Perception, Projection, and the End of Chaos
The order of difficulty in miracles is ultimately meaningless because perception is a result, not a cause. Projection makes perception; the world we see is what we have given it. It is the outside picture of an inward condition. Therefore, we are instructed not to seek to change the world but to change our mind about the world. When perception shifts to vision, everything looked upon is healed and holy. Nothing perceived without vision means anything, and where there is no meaning, there is chaos.
The belief in order of difficulty creates chaos by fragmenting reality into competing levels of importance and accessibility. The acceptance that all miracles are the same restores meaning by reunifying what the ego had split apart. In this holy perception we are made whole, and the Atonement radiates from our acceptance of it to everyone the Holy Spirit sends for blessing.
Conclusion
The phrase “order of difficulty” in A Course in Miracles refers to the ego’s entire system of ranking, comparing, and hierarchically organizing reality. This system is foreign to God, to truth, and to the Holy Spirit. It belongs only to the world of separation, where the ego needs degrees and levels to maintain the illusion that some illusions are more real than others.

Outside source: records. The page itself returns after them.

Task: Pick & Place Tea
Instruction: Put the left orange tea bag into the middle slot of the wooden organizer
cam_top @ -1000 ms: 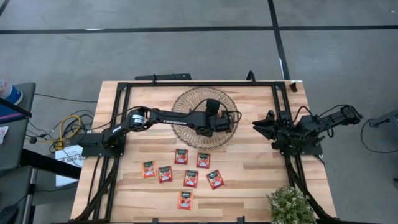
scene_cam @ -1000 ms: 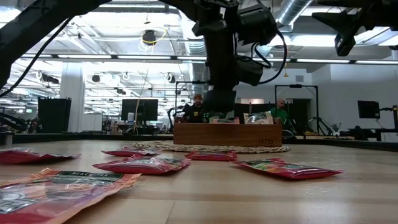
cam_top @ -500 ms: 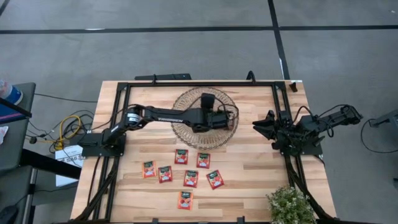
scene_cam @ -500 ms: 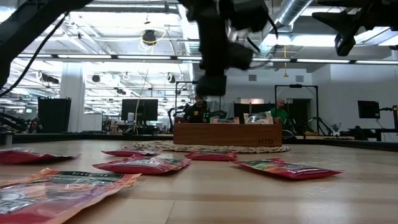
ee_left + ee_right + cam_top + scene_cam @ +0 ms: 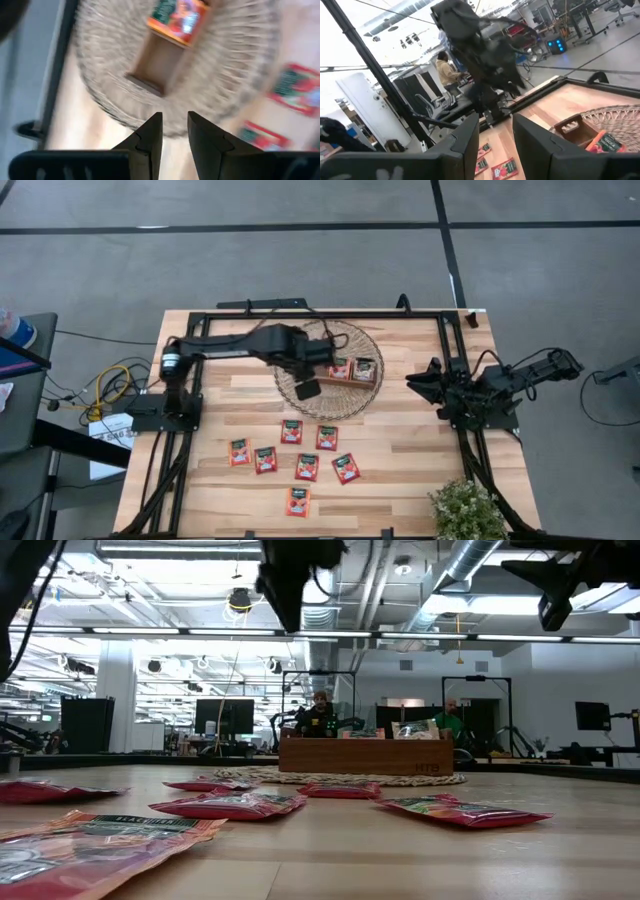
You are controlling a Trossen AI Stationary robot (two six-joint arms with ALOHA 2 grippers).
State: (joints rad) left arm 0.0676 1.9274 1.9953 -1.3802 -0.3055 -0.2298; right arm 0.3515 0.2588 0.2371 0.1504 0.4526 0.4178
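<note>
Just above centre in the high view, the left gripper (image 5: 307, 388) hangs over the round wicker mat (image 5: 300, 402), its fingers (image 5: 151, 134) slightly parted and holding nothing. The wooden tray (image 5: 352, 370) on the mat carries two red-orange tea sachets (image 5: 340, 368), the rest of it bare. Seven more lie loose on the table (image 5: 410, 450) at lower centre. Their dark label bands carry print too small to read. The right gripper (image 5: 418, 380) rests at the right edge, jaws slightly apart, empty.
</note>
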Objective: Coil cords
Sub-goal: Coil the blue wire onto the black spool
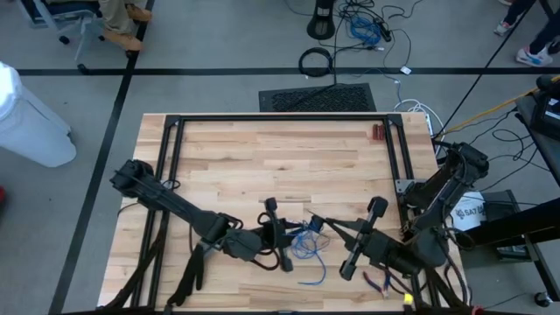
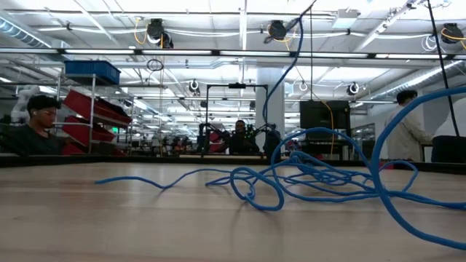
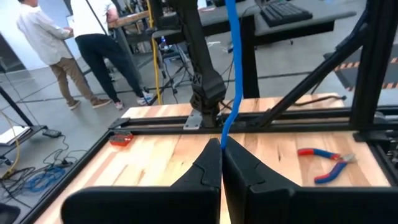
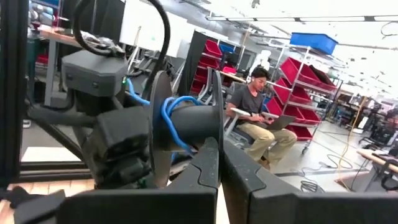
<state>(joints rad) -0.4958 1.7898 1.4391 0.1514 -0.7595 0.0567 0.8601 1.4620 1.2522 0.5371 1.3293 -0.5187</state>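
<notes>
Because the cord must be fed under tension, the left gripper has its fingers pressed together on it, pinching the blue strand, which rises straight up from the fingertips in the left wrist view. Seen from above, this gripper sits low in the frame, just left of centre, beside a loose blue tangle lying on the desk. From desk height that tangle sprawls across the middle and right of the frame, so most of the winding seems yet to come. Just right of centre in the high view, the right gripper has its fingers closed too; its wrist view shows them pointing at a dark spool already carrying a few blue turns, though whether they touch the spool I cannot tell. Holding it there probably steadies the reel. Farther off, red-handled pliers lie unused on the wood, and beyond the desk people stand on the floor.
</notes>
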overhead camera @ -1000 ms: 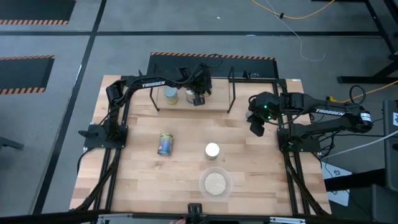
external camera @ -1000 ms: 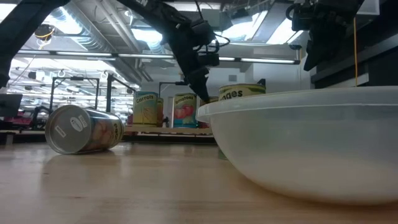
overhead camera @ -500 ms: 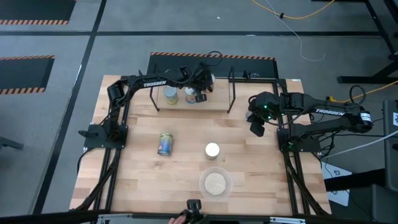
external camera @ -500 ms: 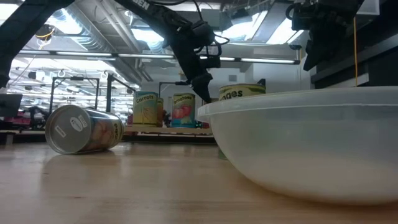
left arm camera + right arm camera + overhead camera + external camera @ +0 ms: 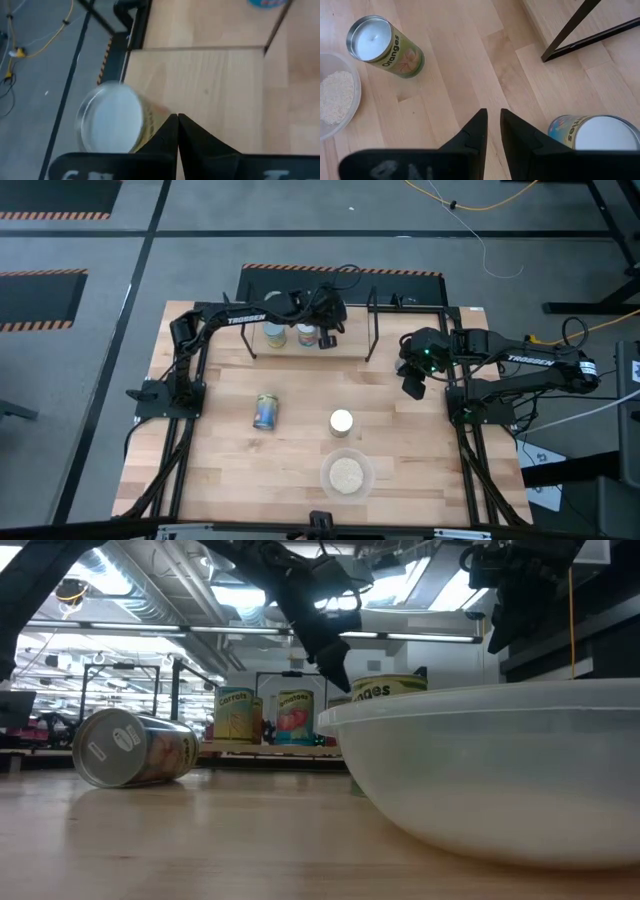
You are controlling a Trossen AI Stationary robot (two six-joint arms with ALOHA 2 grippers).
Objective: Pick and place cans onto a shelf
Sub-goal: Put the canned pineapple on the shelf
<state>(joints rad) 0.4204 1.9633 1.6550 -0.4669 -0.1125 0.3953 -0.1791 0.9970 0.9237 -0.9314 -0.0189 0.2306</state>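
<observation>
Pale wood everywhere: the table (image 5: 400, 470) and the shelf (image 5: 350, 345) board at its far edge. I see two cans upright on the shelf, axes vertical, silver tops up: can A (image 5: 274, 332) and can B (image 5: 307, 335), side by side. From the low view can A's label is yellow-green with writing I cannot read, and can B's shows red fruit under a green band.

My left gripper (image 5: 328, 338) hangs above the shelf just beside can B, on the side away from can A; its fingers (image 5: 175, 132) are pressed together with nothing between them. In the left wrist view a can with a yellow label stands just beside the fingertips, not touching as far as I can tell.

A third can, the blue one (image 5: 265, 411), lies on its side mid-table, well apart from both grippers, its long axis running roughly from the shelf toward the near edge. A fourth, the Oranges can (image 5: 387, 45), stands upright near the bowl (image 5: 346, 475) of pale grains; "Oranges" reads clearly on its green label.

My right gripper (image 5: 413, 385) hovers over the table's right side, near the shelf's right upright, fingers (image 5: 475, 132) held a narrow gap apart and empty. The right wrist view shows one more upright can (image 5: 592, 132) close under that arm, blue-labelled, lettering cut off.
</observation>
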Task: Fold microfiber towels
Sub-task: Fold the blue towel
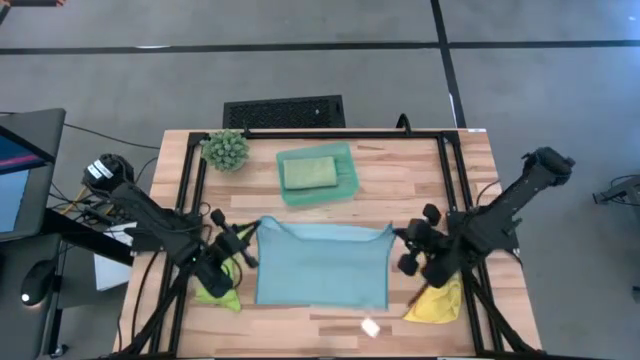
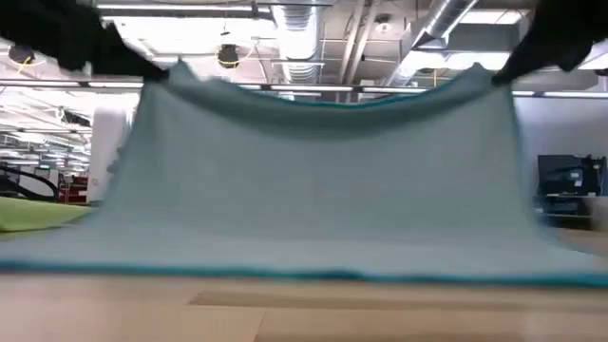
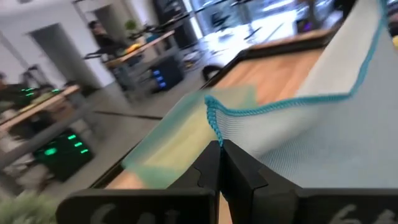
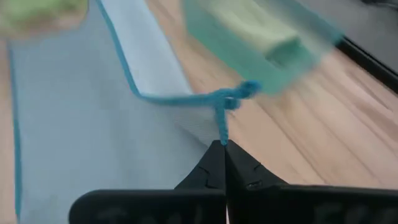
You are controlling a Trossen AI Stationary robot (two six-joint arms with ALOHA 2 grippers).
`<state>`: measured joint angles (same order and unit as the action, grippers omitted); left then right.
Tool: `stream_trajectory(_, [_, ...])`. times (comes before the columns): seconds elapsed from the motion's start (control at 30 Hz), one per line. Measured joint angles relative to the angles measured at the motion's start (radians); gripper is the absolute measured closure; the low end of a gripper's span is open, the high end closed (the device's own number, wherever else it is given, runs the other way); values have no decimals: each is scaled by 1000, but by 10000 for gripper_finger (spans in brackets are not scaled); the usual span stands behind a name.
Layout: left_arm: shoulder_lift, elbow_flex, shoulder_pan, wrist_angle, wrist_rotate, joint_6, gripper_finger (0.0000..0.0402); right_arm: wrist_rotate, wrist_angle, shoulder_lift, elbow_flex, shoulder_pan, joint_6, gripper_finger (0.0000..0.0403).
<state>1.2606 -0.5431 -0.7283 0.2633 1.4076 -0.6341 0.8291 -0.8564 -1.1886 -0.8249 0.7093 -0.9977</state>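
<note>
The light blue towel (image 2: 323, 199) fills the low view, its near hem lying flat on the wooden table (image 2: 304, 309) while its far edge rises to two lifted corners; from above it sits in the middle of the table's near half, spread wide, its far edge dipping slightly between the corners. The left gripper (image 1: 247, 245) is clenched on the far left corner, the stitched blue hem bunched right at its fingertips (image 3: 219, 163); the right gripper (image 1: 403, 240) is pinched tight on the far right corner in the same way, the hem curling up from its closed tips (image 4: 222, 163). Both corners hang clear of the table, the cloth sloping down from them to the near hem. The lime green towel (image 1: 217, 293) lies crumpled under the left arm at the near left; the yellow towel (image 1: 437, 303) lies under the right arm at the near right. Farther back, the teal tray (image 1: 350, 178) holds the pale sage green towel (image 1: 308, 172), folded; the spiky plant ball (image 1: 226, 149) sits to the tray's left at the far edge.
</note>
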Motion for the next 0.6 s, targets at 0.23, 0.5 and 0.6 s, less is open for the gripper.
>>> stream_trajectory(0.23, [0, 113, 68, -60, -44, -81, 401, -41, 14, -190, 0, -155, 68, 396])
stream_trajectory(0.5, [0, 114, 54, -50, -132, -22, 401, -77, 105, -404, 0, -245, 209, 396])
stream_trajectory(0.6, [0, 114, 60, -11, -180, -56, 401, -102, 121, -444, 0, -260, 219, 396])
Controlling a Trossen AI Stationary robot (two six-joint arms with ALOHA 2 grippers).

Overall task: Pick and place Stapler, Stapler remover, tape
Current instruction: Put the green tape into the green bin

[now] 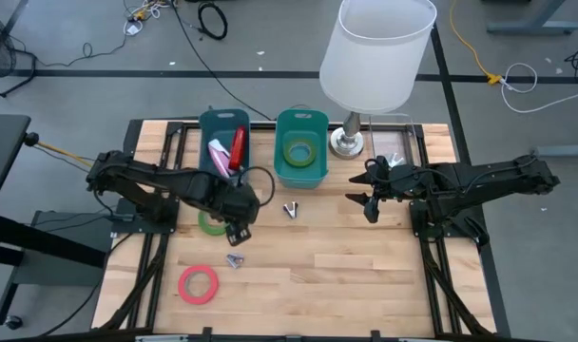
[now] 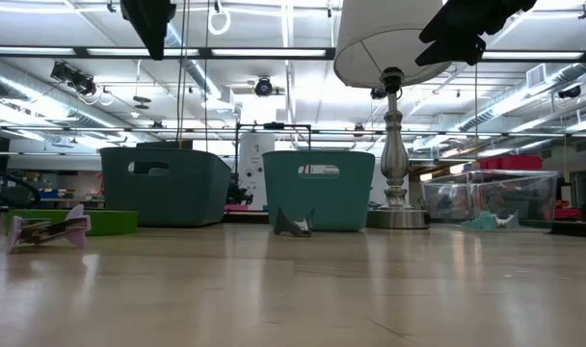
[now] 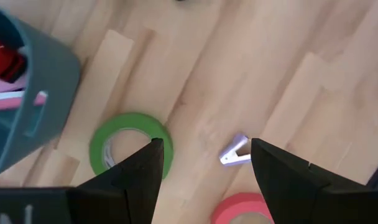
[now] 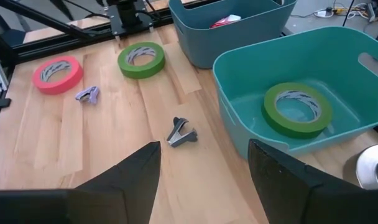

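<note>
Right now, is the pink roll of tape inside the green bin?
No, the pink roll of tape lies flat on the wooden table, while the teal-green plastic bin holds a green roll of tape.

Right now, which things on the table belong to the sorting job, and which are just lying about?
Job things:
- red stapler in the dark bin
- green tape in the teal bin
- green tape on the table
- pink tape
- lilac staple remover
- dark staple remover

Lying about:
- lamp
- clear box
</note>
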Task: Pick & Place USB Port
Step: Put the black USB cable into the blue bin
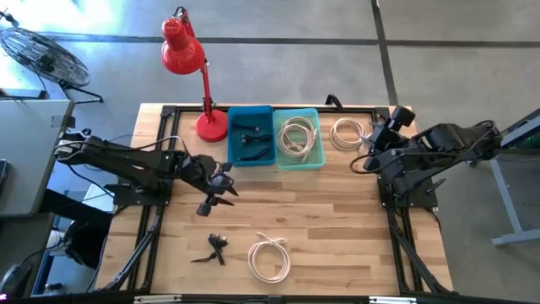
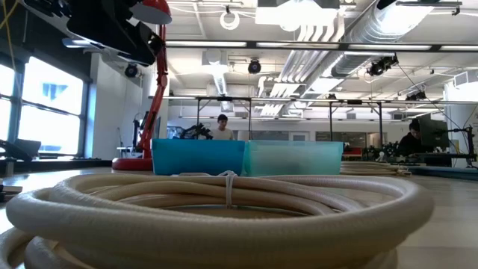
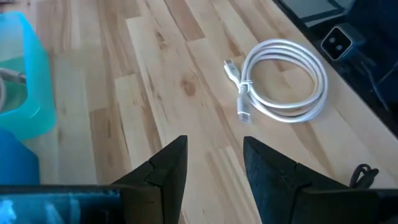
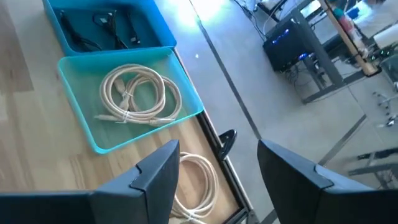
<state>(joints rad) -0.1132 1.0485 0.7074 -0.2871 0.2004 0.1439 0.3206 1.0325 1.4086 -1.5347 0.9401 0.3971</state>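
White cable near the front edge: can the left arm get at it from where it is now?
Probably yes. The left gripper is open and empty above bare wood, with nothing between it and the white cable.

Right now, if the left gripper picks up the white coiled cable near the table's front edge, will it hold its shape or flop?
The white coiled cable will probably stay looped, since a tie binds the coil on one side. The free connector ends may dangle. It looks thin and likely light, so the open left gripper could nudge it along the smooth wooden table.
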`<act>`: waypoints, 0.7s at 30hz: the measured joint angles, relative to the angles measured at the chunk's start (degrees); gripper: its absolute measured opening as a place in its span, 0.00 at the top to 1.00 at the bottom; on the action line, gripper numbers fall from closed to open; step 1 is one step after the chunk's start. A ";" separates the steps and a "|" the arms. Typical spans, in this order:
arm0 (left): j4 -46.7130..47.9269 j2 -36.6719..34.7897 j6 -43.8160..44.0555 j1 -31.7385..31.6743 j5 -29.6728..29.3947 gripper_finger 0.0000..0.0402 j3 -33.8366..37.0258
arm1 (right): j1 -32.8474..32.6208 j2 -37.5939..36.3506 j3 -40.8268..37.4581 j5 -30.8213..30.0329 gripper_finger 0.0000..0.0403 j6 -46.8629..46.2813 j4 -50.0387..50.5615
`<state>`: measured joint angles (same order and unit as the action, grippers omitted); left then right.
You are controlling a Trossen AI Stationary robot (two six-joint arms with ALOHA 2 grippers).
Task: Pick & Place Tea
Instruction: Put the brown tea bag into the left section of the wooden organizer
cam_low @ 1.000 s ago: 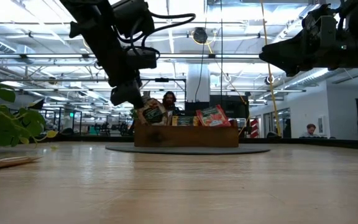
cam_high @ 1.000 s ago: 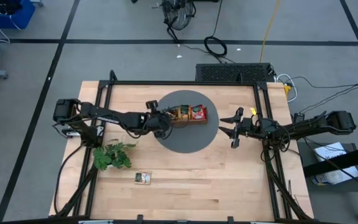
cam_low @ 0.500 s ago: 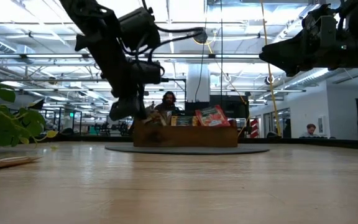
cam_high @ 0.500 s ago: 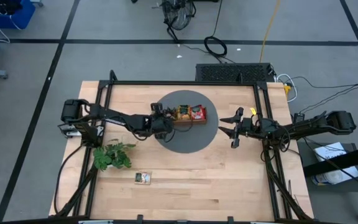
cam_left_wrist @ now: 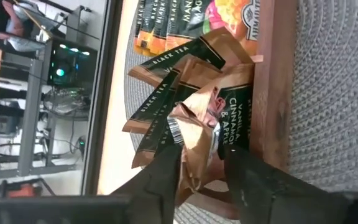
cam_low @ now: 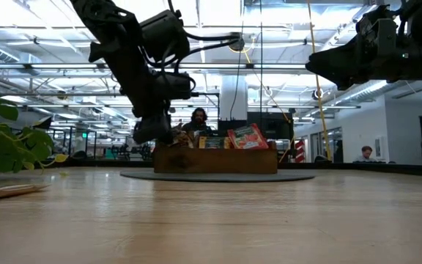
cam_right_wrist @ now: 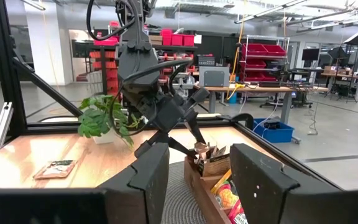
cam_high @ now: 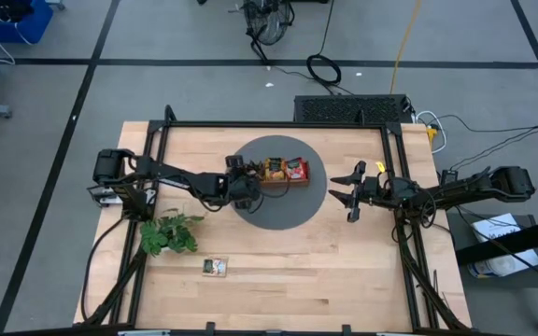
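Brown tea sachets (cam_left_wrist: 194, 118) bunched upright in the end compartment of the wooden tray (cam_high: 283, 181), at centre frame in the high view on the grey round mat (cam_high: 278, 207). Next compartment along filled with orange sachets (cam_left_wrist: 166, 25), the far one with a red sachet (cam_low: 249, 136). One more sachet (cam_high: 215, 267) flat on the desk (cam_high: 344, 271), lower left of the mat, near the leafy plant sprig (cam_high: 168, 231).

Left end effector (cam_left_wrist: 201, 165) right over the brown bunch, fingers (cam_left_wrist: 166, 168) parted a little on either side of the topmost brown sachet; touching or just clear, cannot tell, and no firm grip visible. Right end effector (cam_high: 352, 196) at the right edge of the mat, well apart from the tray, fingers spread and empty, raised above the desk in the low view.
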<state>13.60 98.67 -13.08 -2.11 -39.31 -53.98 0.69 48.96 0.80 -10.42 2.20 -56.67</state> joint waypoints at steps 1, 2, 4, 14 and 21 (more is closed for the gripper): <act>-0.02 0.00 0.76 0.00 -0.02 0.66 0.00 | -0.01 0.00 -0.01 0.00 0.61 0.00 -0.02; -0.06 -0.02 1.63 0.00 -0.04 0.64 0.00 | 0.00 0.01 -0.01 0.01 0.61 0.00 -0.05; -0.04 -0.01 3.16 0.00 -0.17 0.61 0.00 | -0.02 0.01 0.00 -0.01 0.61 0.00 0.01; -0.06 -0.09 4.26 0.92 -4.91 0.40 0.00 | -0.02 0.01 -0.02 -0.01 0.61 0.00 -0.01; 0.98 -3.06 3.33 3.17 -7.71 0.29 0.11 | -0.02 -0.01 -0.01 -0.01 0.61 0.00 -0.05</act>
<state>14.58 95.62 -9.75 1.06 -47.02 -53.87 0.67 48.95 0.79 -10.43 2.20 -56.72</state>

The Course’s first principle demolishes this entire framework by declaring that miracles, being maximal expressions of love, have no range and therefore no hierarchy. Every error is equally unreal; every call for help receives the same complete response; every mind is equally worthy of healing because God created each one whole. To accept this principle is to accept perfect equality, and in that acceptance lies the foundation for genuine healing and the recognition that we have never truly been separate from God or from each other.